As McBride tumbled from grace, Guido Fawkes claimed another scalp and took the opportunity to enthusiastically excoriate the craven Lobby. It’s enough to make the political classes turn to drink.

Sadly though, those poor soon-to-be jobless dipsomaniacs in Westminster and Whitehall (names shortly to be revealed on my new blog, ‘The Red Rug’) may find themselves hoisted by their own petard, as the government this week unveiled plans to withdraw benefits from alcoholics who refuse to take part in a state treatment plan.

On the Fabian Society’s Next Left blog, there was considerable unease with the principle of ‘conditionality’ being applied to benefit claimants perceived to be self-inflicting their worklessness. The inherent assumption in the principle that threats are widely necessary in order to remove people from the benefits system was troubling, believed blogger Calix.

“It seems to be blaming the individual rather than society for their problems and so it lets the politician and society avoid real welfare issues,” he wrote.

He also touched on the issue of child poverty, citing the example of the Gallagher family in TV’s ‘Shameless’. How are the children of unreformed alcoholics supposed to eat?

Blogging from the Philippines, Matt on Tropical Pen Pals noted that a recession is a rough time to target the drink-dependent, while 10 Drowning Street felt that the proposals were “morally repugnant,” arguing that attacking the weakest was characteristic of this government. He wrote:

“You might be thinking I’m picking the wrong target and that alcoholics deserve to have their benefits cut in case they spend the taxpayer’s money on a 2l bottle of White Thunder or a nasty half bottle of Cheknik vodka, but I am telling you from personal experience that these people just cannot help themselves and deserve our sympathy, not our ire”.

In the expert corner, Dr Crippen on NHS Blog Doctor pointed to the hopelessness of the catch-all term ‘alcoholic’. “What is an alcoholic?” I have not got a clue. I long since stopped using the word. I don’t know what it means,” he explained, citing the homeless, ex-servicemen and the mentally ill as different victims of the condition, as well as “the politician and his advisers, drinking the hours away in one of the many subsidised bars of the House of Commons”. He believes that alcohol abuse represents unaddressed issues – and that the scheme will return negligible savings to the taxpayer.

Ill-considered and cruel appears to be the consensus. Read also this week’s NS Leader on smeargate – and why we can’t blame the scandal on the bloggers.

What have we learned this week?

That Jeremy Corbyn just doesn’t get it. In a piece on the McBride affair written for this week, he refers dismissively to the “ephemeral world of the blogsphere” and “computer screen reality”.
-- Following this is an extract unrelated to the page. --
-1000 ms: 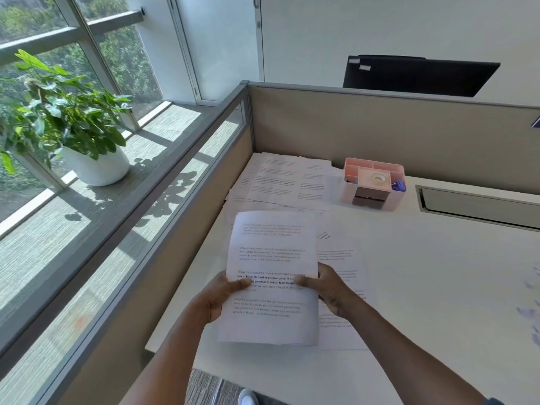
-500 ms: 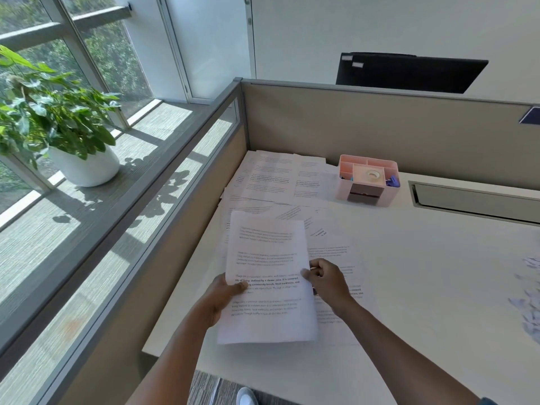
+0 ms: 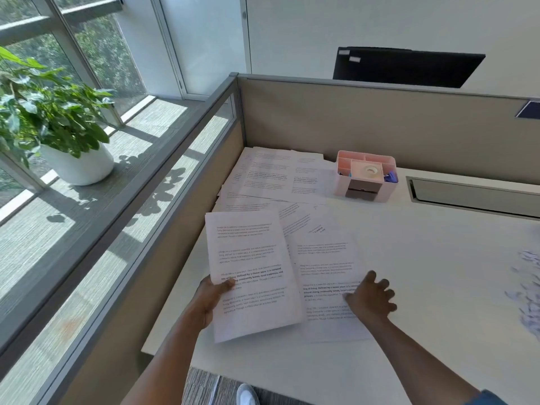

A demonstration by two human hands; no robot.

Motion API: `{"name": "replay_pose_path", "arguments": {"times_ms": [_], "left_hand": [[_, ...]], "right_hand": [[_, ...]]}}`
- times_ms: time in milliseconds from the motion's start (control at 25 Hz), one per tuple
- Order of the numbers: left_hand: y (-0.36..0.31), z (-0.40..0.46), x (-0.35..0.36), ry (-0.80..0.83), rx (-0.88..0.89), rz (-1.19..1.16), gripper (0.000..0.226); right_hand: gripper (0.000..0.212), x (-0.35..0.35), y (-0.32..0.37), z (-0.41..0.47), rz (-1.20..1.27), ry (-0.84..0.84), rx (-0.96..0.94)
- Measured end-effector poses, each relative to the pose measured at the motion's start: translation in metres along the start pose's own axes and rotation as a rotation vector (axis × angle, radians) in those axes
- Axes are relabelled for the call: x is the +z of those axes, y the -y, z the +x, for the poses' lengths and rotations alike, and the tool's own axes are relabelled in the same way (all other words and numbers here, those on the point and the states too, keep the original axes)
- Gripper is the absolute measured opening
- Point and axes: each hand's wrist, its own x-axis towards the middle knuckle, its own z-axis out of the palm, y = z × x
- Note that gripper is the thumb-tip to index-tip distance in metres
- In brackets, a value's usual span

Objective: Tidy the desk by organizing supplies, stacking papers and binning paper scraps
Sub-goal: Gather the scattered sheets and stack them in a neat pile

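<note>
Stacking papers: the left hand [image 3: 211, 299] is gripping a sheet [image 3: 251, 276]; the right hand [image 3: 369, 299], open and empty, is reaching for the next page [image 3: 327, 273], probably to lift it.

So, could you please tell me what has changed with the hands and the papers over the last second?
The right hand let go of the held sheet and moved right, down onto the next sheet lying on the desk. The left hand now holds the held sheet alone. The spread papers at the back, the pink organizer and the scraps stayed put.
</note>
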Motion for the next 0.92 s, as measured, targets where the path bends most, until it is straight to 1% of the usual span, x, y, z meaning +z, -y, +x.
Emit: {"name": "replay_pose_path", "arguments": {"times_ms": [120, 240, 280, 400, 520, 600, 760, 920], "left_hand": [[-0.002, 0.001, 0.001, 0.017, -0.004, 0.012, 0.031], [-0.003, 0.001, 0.001, 0.021, -0.005, 0.019, 0.032], [-0.004, 0.001, 0.001, 0.02, -0.002, 0.022, 0.032], [-0.006, 0.001, 0.0, 0.008, 0.0, 0.027, 0.031], [-0.008, 0.001, -0.002, 0.009, -0.005, 0.044, 0.032], [-0.009, 0.001, -0.002, 0.02, -0.01, 0.044, 0.032], [-0.009, 0.001, 0.003, 0.054, -0.009, 0.018, 0.037], [-0.015, -0.001, 0.019, 0.121, 0.006, 0.039, 0.036]], "right_hand": [[0.075, -0.002, -0.002, 0.006, 0.044, 0.011, 0.004], [0.066, -0.002, -0.009, 0.013, 0.142, 0.034, -0.016], [0.059, -0.001, -0.011, 0.015, 0.193, 0.039, -0.042], [0.026, -0.003, -0.018, 0.023, 0.369, 0.065, -0.121], [0.015, -0.014, -0.028, 0.032, 0.689, 0.155, -0.163], [0.015, -0.027, -0.034, 0.039, 0.875, 0.153, -0.19], [0.012, -0.051, -0.031, 0.044, 1.152, 0.117, -0.187], [0.013, -0.061, -0.012, 0.031, 1.265, 0.203, -0.249]]}}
Corbyn fails to realise that the blogosphere is considerably less of an ephemeral fantasy world than the House in which he earns his crust – and he falls for the old media canard that there is some sort of homogenous character to blogs as a medium. If he’d care to sit down and read some blogs, he might discover that there are citizen journalists the world over, who very firmly occupy the real world and who are reporting on the realities of everyday life. As he has an interest in Cuba, he might wish to start with Yoani Sanchez’s exceptional blog.

Around the World

On the Hindustan Times‘s India Yatra blog, Vijay Murtay looks at the villages controlled by the Naxalites, India’s Maoists, who will not be participating in the nation’s forthcoming elections. Even in a country of such blinding variety, it seems extraordinary that the world’s largest democracy tolerates the existence of Marxist fiefdoms.

Video of the Week

“Champagne for my real friends and real pain for my sham friends,” Tom Waits once said. Which begs the question: what do Gordon Brown’s friends deserve? This week’s video is a performance of The Piano Has Been Drinking (Not Me), from the 1976 album, ‘Small Change’.

Quote of the Week

“The side streets of London will become like the side streets of Mumbai. You can step over the dead bodies or walk round them. Your choice.”